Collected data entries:
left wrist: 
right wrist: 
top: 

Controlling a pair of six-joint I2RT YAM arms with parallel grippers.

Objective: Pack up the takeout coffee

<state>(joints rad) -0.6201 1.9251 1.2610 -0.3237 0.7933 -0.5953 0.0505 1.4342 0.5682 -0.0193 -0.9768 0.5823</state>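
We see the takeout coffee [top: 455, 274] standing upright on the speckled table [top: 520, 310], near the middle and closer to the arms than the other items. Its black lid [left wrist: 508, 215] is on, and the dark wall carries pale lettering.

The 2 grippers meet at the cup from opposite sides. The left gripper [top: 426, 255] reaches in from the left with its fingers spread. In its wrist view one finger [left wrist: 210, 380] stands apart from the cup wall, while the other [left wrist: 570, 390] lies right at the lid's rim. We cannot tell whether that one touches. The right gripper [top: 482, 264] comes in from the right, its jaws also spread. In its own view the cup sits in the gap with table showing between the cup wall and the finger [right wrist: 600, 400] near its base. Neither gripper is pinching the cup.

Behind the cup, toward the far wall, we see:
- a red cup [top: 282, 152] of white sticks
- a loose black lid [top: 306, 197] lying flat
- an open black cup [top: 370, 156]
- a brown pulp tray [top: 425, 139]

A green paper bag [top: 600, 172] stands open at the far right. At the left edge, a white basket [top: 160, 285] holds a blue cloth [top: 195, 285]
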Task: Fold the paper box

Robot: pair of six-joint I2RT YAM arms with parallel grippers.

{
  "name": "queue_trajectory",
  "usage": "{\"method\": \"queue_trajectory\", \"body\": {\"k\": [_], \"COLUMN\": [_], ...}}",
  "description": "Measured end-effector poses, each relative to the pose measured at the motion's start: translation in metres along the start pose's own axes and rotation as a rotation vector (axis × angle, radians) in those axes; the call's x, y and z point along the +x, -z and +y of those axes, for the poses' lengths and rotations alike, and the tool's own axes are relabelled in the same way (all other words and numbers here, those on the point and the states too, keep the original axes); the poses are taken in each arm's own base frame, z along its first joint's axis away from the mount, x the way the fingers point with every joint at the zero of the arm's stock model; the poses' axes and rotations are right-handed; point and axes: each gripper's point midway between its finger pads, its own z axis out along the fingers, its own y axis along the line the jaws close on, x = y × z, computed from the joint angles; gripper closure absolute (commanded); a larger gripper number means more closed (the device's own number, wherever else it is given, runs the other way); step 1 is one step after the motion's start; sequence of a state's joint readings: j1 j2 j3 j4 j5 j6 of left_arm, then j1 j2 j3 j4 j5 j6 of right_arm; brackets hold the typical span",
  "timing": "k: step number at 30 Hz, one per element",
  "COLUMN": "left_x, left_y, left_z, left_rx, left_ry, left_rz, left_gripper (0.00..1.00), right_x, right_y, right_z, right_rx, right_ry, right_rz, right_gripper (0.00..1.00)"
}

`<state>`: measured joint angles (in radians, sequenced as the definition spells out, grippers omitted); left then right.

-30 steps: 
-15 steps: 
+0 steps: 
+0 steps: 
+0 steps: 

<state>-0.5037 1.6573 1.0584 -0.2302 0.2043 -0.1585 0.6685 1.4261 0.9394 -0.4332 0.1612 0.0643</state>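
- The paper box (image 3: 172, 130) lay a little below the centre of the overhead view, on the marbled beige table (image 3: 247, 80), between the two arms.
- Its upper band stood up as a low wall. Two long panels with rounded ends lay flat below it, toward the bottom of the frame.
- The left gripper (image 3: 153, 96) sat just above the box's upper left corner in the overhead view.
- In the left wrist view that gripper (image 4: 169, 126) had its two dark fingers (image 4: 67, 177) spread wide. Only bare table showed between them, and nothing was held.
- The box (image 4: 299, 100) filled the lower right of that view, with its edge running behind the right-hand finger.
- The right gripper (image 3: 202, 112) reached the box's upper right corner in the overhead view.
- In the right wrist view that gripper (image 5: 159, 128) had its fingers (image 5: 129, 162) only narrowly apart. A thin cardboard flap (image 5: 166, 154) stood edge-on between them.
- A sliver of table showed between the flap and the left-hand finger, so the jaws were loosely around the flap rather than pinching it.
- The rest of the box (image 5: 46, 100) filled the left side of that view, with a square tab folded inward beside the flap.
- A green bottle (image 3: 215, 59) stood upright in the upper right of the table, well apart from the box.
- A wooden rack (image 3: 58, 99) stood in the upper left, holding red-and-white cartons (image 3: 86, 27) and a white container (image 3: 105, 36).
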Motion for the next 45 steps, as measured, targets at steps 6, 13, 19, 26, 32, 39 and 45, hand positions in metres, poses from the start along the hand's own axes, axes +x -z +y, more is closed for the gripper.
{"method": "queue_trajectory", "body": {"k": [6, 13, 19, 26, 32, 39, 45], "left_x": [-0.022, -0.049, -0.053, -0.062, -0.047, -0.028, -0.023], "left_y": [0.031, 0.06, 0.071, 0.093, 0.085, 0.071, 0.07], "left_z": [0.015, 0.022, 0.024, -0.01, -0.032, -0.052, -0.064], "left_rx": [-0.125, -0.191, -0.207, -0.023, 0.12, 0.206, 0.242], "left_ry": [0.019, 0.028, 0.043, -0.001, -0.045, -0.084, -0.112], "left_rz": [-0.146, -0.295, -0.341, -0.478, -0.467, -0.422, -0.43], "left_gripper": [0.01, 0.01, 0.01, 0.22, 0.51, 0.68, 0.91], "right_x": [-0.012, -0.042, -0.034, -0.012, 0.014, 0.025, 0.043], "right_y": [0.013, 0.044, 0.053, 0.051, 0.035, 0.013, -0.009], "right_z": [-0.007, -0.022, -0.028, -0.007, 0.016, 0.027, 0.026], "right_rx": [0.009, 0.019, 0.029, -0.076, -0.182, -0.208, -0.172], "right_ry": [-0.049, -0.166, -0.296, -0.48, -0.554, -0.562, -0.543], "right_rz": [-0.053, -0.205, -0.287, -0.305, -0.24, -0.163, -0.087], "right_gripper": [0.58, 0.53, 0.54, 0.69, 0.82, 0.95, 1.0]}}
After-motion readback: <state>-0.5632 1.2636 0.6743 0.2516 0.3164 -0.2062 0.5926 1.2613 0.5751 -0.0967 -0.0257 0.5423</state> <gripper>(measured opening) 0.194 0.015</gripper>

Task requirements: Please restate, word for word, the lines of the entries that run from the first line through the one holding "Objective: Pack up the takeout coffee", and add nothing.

Completed exercise:
left wrist: 
right wrist: 
top: 

Controlling a pair of six-joint I2RT YAM arms with parallel grippers.

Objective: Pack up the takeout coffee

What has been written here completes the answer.